Cuba may yet be hit with a third shock: a chilling of relations with the
Donald Trump has said he will reverse the deal President Barack Obama
reached in 2014 to reopen relations with Cuba and relax restrictions on
trade and travel unless the Castro regime agrees to free political
prisoners and restore political freedoms. Cuba released 53 political
prisoners a few weeks after the Obama administration's 2014 announcement
but has resisted calls to free more political prisoners since then.
The normalization of relations between the two countries has supported
Cuba's reforms by supplying a stream of new visitors to the island and
by increasing Cuba's connectivity with the rest of the world. Although
tourism is still banned under the Helms-Burton Act of 1996, in 2015
140,000 U.S. citizens took advantage of one of the 12 licenses
established in December 2014 under which the United States permits
travel to Cuba – a 54 percent increase over 2014.
U.S. airlines commenced regular air service to Cuba this year, and
several cruise lines now offer trips to the island. Several U.S. mobile
carriers have signed voice, text and data-roaming agreements with
Etecsa, the Cuban telecommunications provider. A Florida-based bank has
issued a credit card intended for use in Cuba, and U.S. credit cards are
accepted for currency transactions at state-owned foreign exchange
facilities in Havana, though they so far do not work elsewhere in Cuba.
Absent details on the president-elect's intentions on Cuba, it is
difficult to see how relations will unfold. Here's my read on the situation:
The new administration will initially take a hard line on Cuba – to do
otherwise would appear to be backing down from campaign promises.
History suggests, however, that Cuba will steadfastly resist demands on
human rights or democratic reforms, even if it means enduring
considerable hardships. This means that a standoff and worsening of
relations is possible, which could involve restrictions on travel and trade.
But there are long-term costs to isolating Cuba.
A chill in relations would mean U.S. businesses would lose out to
foreign competitors. Cuban-Americans could have their ability to see and
support relatives in Cuba hampered. Americans would not be able to enjoy
travel to the island or to buy Cuban cigars and rum.
In fact, a New York Times/CBS poll has found that nearly six in 10
Americans support normalizing relations with Cuba, and a 2016 Florida
International University poll found that a majority – 56 percent – of
Cuban-Americans in Miami-Dade County "strongly" or "mostly" favors a
reengagement with the island.
Cuba, meanwhile, has an obvious interest in avoiding isolation. Tourism
provides a good example. According to a 30-year development plan by
Cuba's Ministry of Tourism, capacity in Cuba's hotels is to grow from
63,000 rooms today to 85,000 in 2020 and 200,000 in 2030. It is hard to
see how those hotel rooms can be filled with a full U.S. trade and
travel embargo still in place.
The day after Fidel Castro's death, Trump called him a "brutal dictator"

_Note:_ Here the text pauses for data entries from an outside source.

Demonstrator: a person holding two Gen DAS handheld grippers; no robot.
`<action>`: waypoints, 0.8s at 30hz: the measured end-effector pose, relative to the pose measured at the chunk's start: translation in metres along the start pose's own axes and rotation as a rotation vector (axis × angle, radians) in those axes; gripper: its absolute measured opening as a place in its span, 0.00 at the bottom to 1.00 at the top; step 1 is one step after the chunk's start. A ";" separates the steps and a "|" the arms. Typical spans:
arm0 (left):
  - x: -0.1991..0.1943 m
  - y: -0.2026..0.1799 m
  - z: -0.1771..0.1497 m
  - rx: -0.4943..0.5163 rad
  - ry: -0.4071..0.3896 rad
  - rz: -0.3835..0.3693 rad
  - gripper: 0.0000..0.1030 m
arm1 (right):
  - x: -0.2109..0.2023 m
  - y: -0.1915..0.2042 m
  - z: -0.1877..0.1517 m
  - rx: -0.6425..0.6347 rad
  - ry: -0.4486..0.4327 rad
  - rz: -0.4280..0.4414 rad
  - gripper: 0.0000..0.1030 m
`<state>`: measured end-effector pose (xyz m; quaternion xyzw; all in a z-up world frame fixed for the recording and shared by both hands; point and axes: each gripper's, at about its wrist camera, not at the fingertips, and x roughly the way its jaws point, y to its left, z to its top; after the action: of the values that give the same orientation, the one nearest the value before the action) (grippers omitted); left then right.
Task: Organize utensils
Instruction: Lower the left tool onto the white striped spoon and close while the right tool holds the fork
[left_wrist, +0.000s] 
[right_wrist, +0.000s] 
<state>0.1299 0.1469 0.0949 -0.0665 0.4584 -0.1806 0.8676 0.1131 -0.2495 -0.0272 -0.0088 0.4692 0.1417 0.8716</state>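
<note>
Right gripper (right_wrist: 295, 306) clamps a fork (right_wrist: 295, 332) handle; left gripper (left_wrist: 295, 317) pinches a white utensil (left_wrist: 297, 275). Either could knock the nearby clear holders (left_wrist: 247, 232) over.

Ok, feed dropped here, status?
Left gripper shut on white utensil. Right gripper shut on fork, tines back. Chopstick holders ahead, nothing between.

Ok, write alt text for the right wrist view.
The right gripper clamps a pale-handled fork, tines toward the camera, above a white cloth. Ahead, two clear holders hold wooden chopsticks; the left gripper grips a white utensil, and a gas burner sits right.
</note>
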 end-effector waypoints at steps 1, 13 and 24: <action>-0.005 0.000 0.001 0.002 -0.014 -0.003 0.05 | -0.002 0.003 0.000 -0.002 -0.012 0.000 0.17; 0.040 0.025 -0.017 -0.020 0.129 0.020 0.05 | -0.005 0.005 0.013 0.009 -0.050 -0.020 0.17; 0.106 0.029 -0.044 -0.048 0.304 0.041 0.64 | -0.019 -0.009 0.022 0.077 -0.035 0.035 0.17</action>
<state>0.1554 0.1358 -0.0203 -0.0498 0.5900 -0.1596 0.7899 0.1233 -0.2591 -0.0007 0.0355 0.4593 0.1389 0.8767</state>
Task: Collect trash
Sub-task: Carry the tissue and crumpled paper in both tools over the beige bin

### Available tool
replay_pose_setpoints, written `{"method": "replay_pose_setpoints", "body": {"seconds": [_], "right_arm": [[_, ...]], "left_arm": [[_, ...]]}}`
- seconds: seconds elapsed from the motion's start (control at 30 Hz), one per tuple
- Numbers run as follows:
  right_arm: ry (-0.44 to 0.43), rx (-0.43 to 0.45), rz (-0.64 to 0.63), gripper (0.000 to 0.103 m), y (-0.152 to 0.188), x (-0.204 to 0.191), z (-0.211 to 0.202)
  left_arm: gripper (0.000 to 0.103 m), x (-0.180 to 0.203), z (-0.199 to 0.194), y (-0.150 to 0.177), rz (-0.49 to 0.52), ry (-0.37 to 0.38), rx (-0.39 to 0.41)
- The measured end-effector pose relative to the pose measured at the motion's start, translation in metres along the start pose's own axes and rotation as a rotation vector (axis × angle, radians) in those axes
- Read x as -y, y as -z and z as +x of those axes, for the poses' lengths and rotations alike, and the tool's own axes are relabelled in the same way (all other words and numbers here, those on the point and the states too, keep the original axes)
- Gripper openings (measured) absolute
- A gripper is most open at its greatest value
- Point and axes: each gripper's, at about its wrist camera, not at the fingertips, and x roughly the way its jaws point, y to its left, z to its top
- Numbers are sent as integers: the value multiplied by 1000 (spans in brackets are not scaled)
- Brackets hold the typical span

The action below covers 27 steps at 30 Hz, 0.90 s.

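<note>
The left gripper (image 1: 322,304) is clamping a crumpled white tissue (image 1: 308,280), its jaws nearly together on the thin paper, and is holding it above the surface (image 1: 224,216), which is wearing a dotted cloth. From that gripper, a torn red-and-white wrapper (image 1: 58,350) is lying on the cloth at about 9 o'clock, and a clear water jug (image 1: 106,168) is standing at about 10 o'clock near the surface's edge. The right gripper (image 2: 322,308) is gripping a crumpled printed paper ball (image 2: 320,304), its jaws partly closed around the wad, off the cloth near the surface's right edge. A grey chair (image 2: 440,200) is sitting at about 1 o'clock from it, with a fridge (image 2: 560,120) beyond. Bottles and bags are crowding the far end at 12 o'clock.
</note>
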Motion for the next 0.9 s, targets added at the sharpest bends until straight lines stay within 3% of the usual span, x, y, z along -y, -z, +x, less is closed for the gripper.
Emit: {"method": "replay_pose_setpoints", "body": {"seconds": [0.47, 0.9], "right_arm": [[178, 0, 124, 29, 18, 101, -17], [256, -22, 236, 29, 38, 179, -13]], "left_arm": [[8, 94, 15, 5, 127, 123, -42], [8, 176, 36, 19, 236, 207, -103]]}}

and said "our administration will do all it can to ensure the Cuban
people can finally begin their journey toward prosperity and liberty."
The second phrase suggests that he is leaving the door open to a
rapprochement. Trump sees himself as the "negotiator in chief," so the
temptation to try to get a better deal from Cuba will be strong. Such
negotiations, however, are bound to be to be difficult: Human rights,
claims for expropriated property and Cuba's insistence on compensation
for damages from the embargo – issues on which little or no progress was
achieved in past talks – will all be on the table.